Bevacizumab, a monoclonal antibody to VEGF-A, is under active clinical evaluation in head and neck squamous cell carcinoma (HNSCC) and appears to be a promising therapy in at least a subset of patients. However, there are no reliable predictive biomarkers to identify those patients most likely to benefit. In this study, we assessed the efficacy of bevacizumab in HNSCC xenograft models to characterize escape mechanisms underlying intrinsic resistance and identify potential biomarkers of drug response.
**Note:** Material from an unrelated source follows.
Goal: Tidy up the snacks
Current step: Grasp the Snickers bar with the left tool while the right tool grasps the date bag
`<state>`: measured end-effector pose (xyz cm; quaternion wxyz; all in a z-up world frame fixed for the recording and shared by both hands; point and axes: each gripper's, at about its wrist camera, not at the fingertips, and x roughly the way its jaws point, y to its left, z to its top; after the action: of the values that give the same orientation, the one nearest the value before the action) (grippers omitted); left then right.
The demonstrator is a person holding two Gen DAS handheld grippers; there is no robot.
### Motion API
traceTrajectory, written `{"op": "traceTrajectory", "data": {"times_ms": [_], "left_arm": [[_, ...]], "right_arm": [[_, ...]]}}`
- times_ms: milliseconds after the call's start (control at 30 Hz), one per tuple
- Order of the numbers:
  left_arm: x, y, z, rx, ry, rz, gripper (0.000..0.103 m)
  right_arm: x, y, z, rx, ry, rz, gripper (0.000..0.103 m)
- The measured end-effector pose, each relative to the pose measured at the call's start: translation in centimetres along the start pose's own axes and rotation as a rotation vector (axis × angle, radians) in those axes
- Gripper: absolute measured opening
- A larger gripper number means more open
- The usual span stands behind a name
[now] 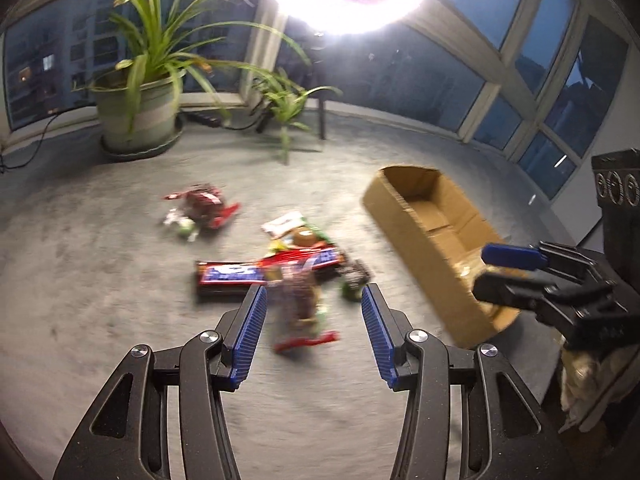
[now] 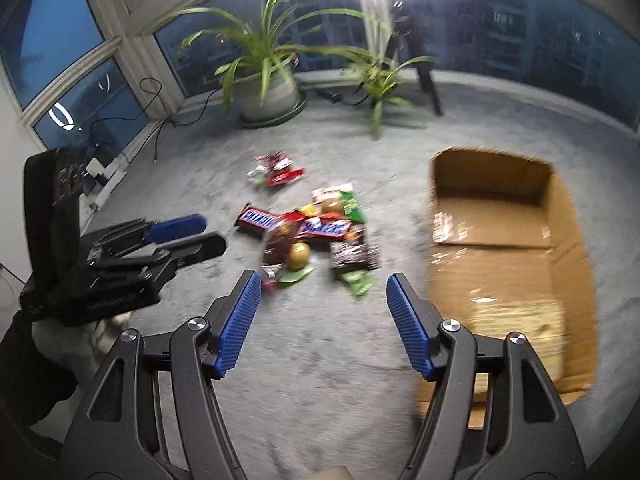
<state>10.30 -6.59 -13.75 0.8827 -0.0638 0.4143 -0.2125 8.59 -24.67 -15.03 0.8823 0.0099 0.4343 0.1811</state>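
Two grippers are hovering over the grey carpet [image 2: 320,360]. We are seeing the left gripper [image 1: 313,322] with fingers parted and a blurred snack wrapper [image 1: 303,312] lying between them, untouched by either pad. The right gripper [image 2: 323,322] is standing wide open and empty. The snack pile [image 2: 310,228] is lying mid-floor, a smaller cluster [image 2: 276,170] beyond it. The cardboard box [image 2: 560,220] is sitting open to the right, bare carpet between its near-left edge and the pile.

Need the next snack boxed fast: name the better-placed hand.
Probably left. Its open tool already frames the snack pile. The right tool, also open, sits nearer the box, with bare carpet between its fingers.
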Motion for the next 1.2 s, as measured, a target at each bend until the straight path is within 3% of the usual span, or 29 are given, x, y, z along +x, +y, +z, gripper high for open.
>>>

We evaluated the angiogenic profile of HNSCC cells from sensitive and resistant cell lines using antibody array. We further examined the role of interleukin-8 (IL-8) in contributing to resistance both in vitro and in vivo, using a loss- and gain-of-function approach.

Angiogenic profiling indicated that resistant cells expressed higher levels of proangiogenic factors including IL-8, interleukin-1α (IL-1α), vascular endothelial growth factor (VEGF), fibroblast growth factor-a (FGF-a), and tumor necrosis factor-α (TNF-α). IL-8 was the most differentially expressed protein. IL-8 signaling compensated for VEGF inhibition in endothelial cells. Downregulation of IL-8 resulted in sensitization of resistant tumors to bevacizumab by disrupting angiogenesis and enhancing endothelial cell apoptosis. Overexpression of IL-8 in sensitive tumors conferred resistance to bevacizumab. Serum analysis of HNSCC patients treated with a bevacizumab-containing regime revealed high baseline IL-8 levels in a subset of patients refractory to treatment but not in responders.

These results implicate IL-8 in mediating intrinsic resistance to bevacizumab in HNSCC. Hence, co-targeting of VEGF and IL-8 may help overcome resistance and enhance therapeutic efficacy.